You're correct about that recipe being seen in a lot of places, it's truly one of the most popular sausage recipes in the US and it doesn't seem to vary much from state to state.

Hold on to that envelope, folks later on down the line in your family will cherish it as much as you do.


----------



## BGKYSmoker (May 22, 2017)

Magnesium sulfate.


----------



## shyzabrau (May 22, 2017)

nepas said:


> Magnesium sulfate.


I've not heard of anyone using Epsom salt in sausage.


----------



## dward51 (May 22, 2017)

I've also seen the term "English salt" applied to sea salt flakes.  There is a couple of companies in England that still market "English salt" which is premium sea salt.  Maldon is one example.

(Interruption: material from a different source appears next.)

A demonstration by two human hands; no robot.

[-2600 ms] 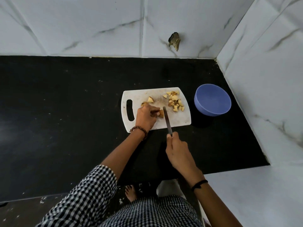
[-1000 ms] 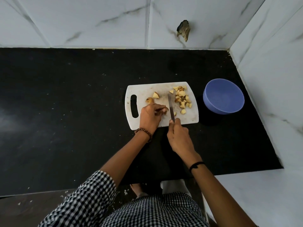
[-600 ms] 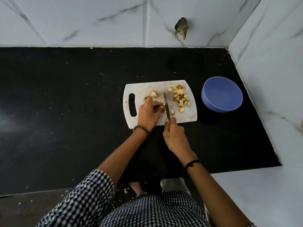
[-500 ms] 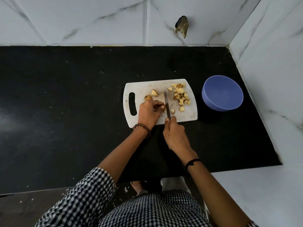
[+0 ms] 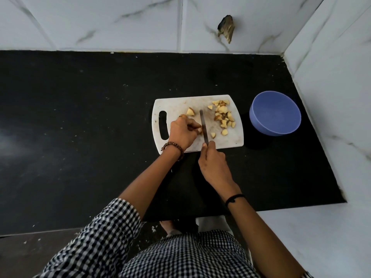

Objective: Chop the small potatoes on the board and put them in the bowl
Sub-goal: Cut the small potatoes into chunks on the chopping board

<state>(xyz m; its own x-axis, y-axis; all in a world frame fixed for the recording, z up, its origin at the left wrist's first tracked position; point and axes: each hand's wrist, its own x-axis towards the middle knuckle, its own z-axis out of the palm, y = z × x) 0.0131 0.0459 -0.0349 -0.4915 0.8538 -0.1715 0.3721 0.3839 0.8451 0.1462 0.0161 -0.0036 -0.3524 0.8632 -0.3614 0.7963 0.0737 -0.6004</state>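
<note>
Over the board, left hand pinches a potato; right hand grips the knife.

Your left grip covers nearly all of the potato it holds; only a sliver shows beside the blade. Another piece peeks out behind the knuckles, too little to tell its shape. The knife handle is buried inside your right grip. The board loses part of its near edge under your left wrist. The tabletop runs off the left edge, your checked sleeve off the bottom
</note>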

https://www.thespicehouse.com/maldon-english-sea-salt-flakes

So I'm thinking any sea salt flake would be good in this (and lend to burst of salty concentrated goodness from the flakes?).  Crack Pepper would most likely be common cracked black pepper. Magnesium Sulfate on the other hand is not good in those levels.  It has a laxative effect and can actually be dangerous in higher concentrations.  I would bet money the original recipe was referring to a premium sea salt as we know that would work very well in breakfast sausage!

Broken down to the 1 pound level (with spices in grams for easy scale use) this is how the original recipe works out:

1 pound - Ground Sausage meat (pork)
11.34 grams - "English salt" or flake sea salt
3.40 grams - cracked black pepper
2.27 grams - sage (presumed ground which is roughly 1.5 to 2.5 times more concentrated than rubbed sage)
As compared to Fassett's Breakfast Sausage (from POP's on this forum) which is a well known and loved recipe from back in the day, this one kicks up the spices a bit but they are very similar:

*Fassett's Breakfast Sausage Recipe (courtesy of Pop's)*

1 pound - Ground Sausage meat (pork)
10.3 grams - salt
2.6 grams - cracked black pepper
1.3 grams - ground sage
I would get that envelope matted and framed as that is a piece of family history that can never be replaced and should be passed on.


----------



## blaise (May 23, 2017)

OK guys ----my brother has kept the envelope and letter safe and sound, apparently because the postage stamp is pretty rare, issued by a bank---go figure!

Spoke to my sister----her Mother-in-law was as Deutche as they come. She always referred to English salt as a heavy grained, very white salt----mostly used on soft-pretzels. Today it is most often referred to as "pretzel salt"

  

Have seen the Fassett recipe on here. Your breakdown shows so little difference, I doubt most people could taste a difference.

   By the way, I almost always add crushed pepper flakes to mine----not to hot, just a little kick and color.

Blaise


----------



## blaise (May 23, 2017)

Got to thinking------if English salt and pretzel salt are referring to the same beast----well, my Mother used to make home made soft pretzels quite often and sure enough in the back of the pantry----pretzel salt.

 Check out the photo---pretzel salt on left, regular salt on the right.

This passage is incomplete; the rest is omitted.